▸ The task
Restate the records below exactly. Pictures are not part of the copy.

□ □ □ □ □

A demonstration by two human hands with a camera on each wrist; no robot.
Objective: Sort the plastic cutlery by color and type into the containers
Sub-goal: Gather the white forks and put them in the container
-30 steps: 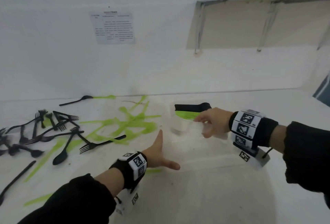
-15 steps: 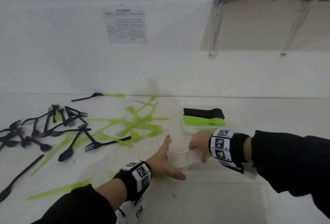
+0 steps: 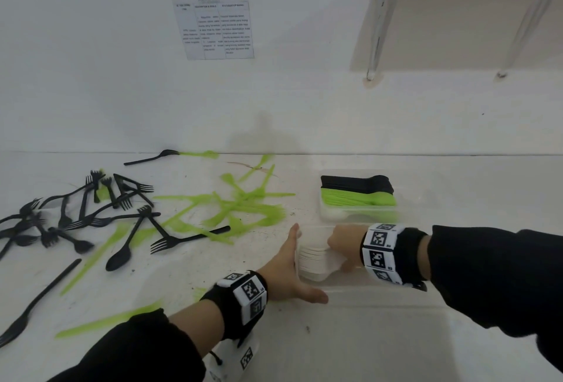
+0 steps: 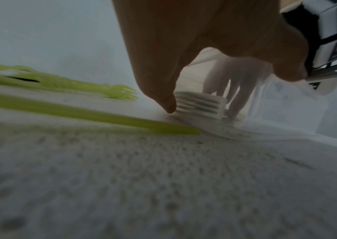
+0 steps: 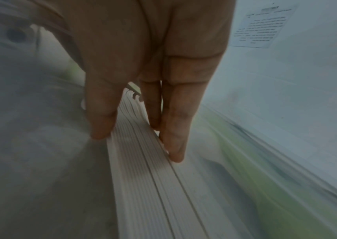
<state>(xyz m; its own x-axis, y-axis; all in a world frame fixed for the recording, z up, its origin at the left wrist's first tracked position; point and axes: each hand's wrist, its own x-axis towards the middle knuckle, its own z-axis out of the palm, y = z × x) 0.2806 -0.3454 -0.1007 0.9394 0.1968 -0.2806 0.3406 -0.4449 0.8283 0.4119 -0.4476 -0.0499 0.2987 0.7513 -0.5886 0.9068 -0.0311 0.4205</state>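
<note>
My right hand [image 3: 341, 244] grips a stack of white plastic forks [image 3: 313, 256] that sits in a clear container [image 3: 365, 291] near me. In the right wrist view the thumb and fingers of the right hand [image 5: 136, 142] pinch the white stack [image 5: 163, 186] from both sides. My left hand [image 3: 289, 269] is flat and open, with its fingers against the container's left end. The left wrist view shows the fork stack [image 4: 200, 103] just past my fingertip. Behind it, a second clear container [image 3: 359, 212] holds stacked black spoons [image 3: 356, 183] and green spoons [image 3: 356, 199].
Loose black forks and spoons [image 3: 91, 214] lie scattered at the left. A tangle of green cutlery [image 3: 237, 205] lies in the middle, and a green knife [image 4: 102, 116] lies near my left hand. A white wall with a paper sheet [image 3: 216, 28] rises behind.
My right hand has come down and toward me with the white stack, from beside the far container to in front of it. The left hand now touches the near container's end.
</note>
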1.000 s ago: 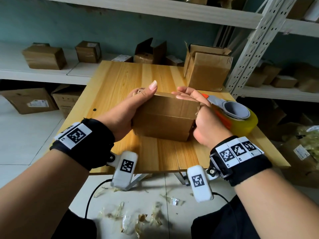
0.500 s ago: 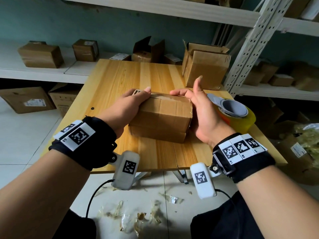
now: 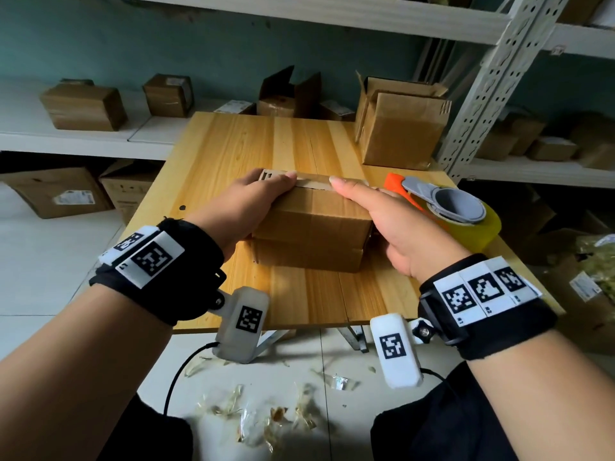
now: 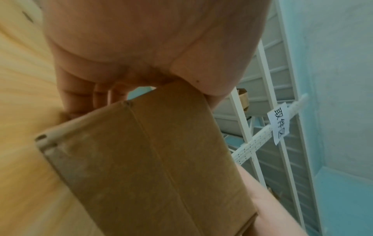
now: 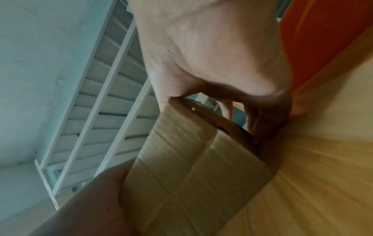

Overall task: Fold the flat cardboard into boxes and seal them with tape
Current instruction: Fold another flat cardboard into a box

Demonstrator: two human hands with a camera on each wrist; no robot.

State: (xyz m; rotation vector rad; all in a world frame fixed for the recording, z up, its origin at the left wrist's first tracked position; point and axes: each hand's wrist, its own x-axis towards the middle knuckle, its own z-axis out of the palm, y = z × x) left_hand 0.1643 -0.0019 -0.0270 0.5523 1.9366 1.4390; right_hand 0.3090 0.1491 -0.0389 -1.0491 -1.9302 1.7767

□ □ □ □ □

▸ Output
A demonstration by two human hands with a camera on each wrist; no robot.
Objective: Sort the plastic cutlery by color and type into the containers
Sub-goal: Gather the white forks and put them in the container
-30 steps: 
-15 steps: 
+0 steps: 
+0 steps: 
+0 steps: 
<state>(xyz m; its own x-axis, y-axis; all in a world frame fixed for the recording, z up, its origin at the left wrist's first tracked position; point and axes: each hand's wrist, its own x-axis towards the middle knuckle, its own z-axis out of the palm, y = z × x) 0.2806 -0.3454 -0.1007 0.9394 0.1968 -0.2806 0.3406 -0.4449 0.8283 0.4119 -0.4476 -0.0499 0.2987 0.7513 -0.5886 0.9068 -0.0311 0.4205</state>
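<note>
My right hand [image 3: 341, 244] grips a stack of white plastic forks [image 3: 313, 256] that sits in a clear container [image 3: 365, 291] near me. In the right wrist view the thumb and fingers of the right hand [image 5: 136, 142] pinch the white stack [image 5: 163, 186] from both sides. My left hand [image 3: 289, 269] is flat and open, with its fingers against the container's left end. The left wrist view shows the fork stack [image 4: 200, 103] just past my fingertip. Behind it, a second clear container [image 3: 359, 212] holds stacked black spoons [image 3: 356, 183] and green spoons [image 3: 356, 199].
Loose black forks and spoons [image 3: 91, 214] lie scattered at the left. A tangle of green cutlery [image 3: 237, 205] lies in the middle, and a green knife [image 4: 102, 116] lies near my left hand. A white wall with a paper sheet [image 3: 216, 28] rises behind.
My right hand has come down and toward me with the white stack, from beside the far container to in front of it. The left hand now touches the near container's end.
</note>
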1.000 s ago: 
0.500 s ago: 
now: 
now: 
now: 

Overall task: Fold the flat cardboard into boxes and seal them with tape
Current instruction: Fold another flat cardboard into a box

Demonstrator: two human hands with a camera on each wrist; no robot.

State: (xyz m; rotation vector rad; all in a world frame fixed for the recording, z up, its origin at the left wrist's first tracked position; point and axes: each hand's wrist, its own x-axis towards the middle knuckle, its own z-axis out of the palm, y = z × x) left_hand 0.1643 -0.0019 -0.0270 0.5523 1.9366 1.4390; right_hand 0.3090 0.1491 -0.0389 -1.0491 -1.9302 1.7767

The answer has been supplied in full.